According to the invention, the mass volume ratio of alkyne to organic solvent is (20-40): (0.5-5), unit mg/mL.
According to the invention, the reaction time is preferably 2 to 3 hours, and the reaction is carried out at low temperature and normal pressure.
According to the invention, preferably, after the reaction is finished, water quenching reaction is added, an organic phase is separated, an aqueous phase is extracted by ethyl acetate, the organic phases are combined, and the product is obtained through column chromatography separation.
The reaction mechanism of the invention:
Firstly, a catalyst salen-Mn (III) is rapidly oxidized in the presence of an oxidant iodinylidene benzene (PhIO) to generate a pentavalent manganese intermediate, then a substrate participates in a hydrogen atom capturing process mediated by pentavalent manganese species, and the free radical intermediate generated in the process is subjected to free radical hydroxyl transfer with tetravalent manganese species, so that the propargyl alcohol compound is synthesized by asymmetrically oxidizing propargyl sp3 hydrocarbon bond under an Mn catalytic system to generate a product and releasing the catalyst for catalytic circulation.
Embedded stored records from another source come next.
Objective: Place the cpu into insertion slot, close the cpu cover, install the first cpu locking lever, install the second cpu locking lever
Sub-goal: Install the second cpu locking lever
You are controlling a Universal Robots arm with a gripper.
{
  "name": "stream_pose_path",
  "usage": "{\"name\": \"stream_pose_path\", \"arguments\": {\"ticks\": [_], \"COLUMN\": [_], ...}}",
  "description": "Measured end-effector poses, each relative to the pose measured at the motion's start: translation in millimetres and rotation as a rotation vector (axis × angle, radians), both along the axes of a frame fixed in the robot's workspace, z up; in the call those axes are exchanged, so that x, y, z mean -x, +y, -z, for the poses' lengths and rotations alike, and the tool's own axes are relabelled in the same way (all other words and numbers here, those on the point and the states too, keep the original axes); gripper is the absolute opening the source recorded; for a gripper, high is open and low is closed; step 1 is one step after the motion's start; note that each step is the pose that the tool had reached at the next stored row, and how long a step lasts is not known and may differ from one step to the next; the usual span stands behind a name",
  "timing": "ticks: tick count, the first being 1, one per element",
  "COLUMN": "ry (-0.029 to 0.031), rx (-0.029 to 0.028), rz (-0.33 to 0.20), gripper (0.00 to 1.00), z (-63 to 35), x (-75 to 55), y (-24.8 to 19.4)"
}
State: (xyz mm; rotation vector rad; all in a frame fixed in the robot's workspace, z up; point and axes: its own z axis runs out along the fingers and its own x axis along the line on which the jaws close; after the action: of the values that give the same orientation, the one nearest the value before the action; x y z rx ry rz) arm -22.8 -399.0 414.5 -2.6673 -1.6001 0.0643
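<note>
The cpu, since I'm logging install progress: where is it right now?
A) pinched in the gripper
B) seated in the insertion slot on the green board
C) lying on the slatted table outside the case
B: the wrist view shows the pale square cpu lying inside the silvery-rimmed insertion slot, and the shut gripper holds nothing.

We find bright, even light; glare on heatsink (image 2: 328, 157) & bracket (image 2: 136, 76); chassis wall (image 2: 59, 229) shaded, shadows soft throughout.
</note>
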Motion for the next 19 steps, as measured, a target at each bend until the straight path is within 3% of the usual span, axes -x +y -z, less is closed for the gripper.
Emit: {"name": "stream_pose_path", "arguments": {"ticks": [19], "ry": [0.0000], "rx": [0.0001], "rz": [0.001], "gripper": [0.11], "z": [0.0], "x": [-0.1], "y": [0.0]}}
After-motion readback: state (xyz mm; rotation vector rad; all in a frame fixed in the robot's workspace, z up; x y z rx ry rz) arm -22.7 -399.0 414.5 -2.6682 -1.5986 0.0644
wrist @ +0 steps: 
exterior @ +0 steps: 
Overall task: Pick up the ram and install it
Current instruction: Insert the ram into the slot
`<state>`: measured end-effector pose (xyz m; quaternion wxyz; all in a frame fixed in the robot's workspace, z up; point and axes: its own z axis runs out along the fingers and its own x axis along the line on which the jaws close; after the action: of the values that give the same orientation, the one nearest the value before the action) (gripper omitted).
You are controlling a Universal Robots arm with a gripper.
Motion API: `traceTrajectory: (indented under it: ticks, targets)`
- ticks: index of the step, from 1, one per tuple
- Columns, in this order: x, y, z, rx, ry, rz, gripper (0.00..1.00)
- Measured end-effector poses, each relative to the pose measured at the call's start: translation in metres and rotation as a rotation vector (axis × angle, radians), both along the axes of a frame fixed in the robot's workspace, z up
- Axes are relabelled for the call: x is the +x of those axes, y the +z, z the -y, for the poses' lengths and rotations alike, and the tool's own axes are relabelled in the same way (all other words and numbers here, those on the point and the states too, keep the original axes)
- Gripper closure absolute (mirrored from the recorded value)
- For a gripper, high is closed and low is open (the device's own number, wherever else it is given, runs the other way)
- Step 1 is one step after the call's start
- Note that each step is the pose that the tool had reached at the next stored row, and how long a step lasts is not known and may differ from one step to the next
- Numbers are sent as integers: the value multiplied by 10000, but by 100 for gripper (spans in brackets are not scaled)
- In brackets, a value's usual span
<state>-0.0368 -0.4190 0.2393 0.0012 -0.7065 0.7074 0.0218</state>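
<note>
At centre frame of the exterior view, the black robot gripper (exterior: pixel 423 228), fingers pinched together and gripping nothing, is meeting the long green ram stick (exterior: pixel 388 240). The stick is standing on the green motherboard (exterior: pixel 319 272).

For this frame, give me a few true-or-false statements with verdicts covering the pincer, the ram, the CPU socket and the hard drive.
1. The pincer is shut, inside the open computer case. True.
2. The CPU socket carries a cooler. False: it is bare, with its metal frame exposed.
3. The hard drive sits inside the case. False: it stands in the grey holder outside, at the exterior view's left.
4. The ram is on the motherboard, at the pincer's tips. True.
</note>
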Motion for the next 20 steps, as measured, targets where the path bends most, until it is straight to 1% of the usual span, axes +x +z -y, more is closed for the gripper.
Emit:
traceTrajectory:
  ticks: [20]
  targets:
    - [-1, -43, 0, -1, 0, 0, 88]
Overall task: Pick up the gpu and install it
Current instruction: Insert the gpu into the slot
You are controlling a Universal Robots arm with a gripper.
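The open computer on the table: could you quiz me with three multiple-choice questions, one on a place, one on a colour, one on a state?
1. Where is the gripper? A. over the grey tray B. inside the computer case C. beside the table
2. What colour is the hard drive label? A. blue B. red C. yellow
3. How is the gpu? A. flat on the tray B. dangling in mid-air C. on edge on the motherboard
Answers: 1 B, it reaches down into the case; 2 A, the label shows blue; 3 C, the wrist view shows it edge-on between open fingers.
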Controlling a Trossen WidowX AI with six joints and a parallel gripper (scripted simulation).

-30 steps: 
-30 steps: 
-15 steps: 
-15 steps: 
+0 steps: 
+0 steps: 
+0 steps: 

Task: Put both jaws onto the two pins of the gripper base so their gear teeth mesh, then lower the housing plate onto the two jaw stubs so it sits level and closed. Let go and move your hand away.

The invention has the technical characteristics and advantages that:
1. the invention adopts (Salen) Mn as a catalyst, and the propargyl sp3 hydrocarbon bond of alkyne is asymmetrically oxidized under normal pressure and low temperature in the presence of an oxidant to generate chiral propargyl alcohol compound, thus providing a new way for preparing the chiral propargyl alcohol compound.
2. The invention has simple operation, can obtain propargyl alcohol compound with ee value more than or equal to 90% in one step, has no high-temperature high-pressure reaction, mild reaction condition, simple reaction condition and step, low cost, wider substrate selection range and less three wastes, and is suitable for large-scale industrialized production.
Detailed Description
The following is a further illustration of the present invention by way of specific examples, but not by way of limitation.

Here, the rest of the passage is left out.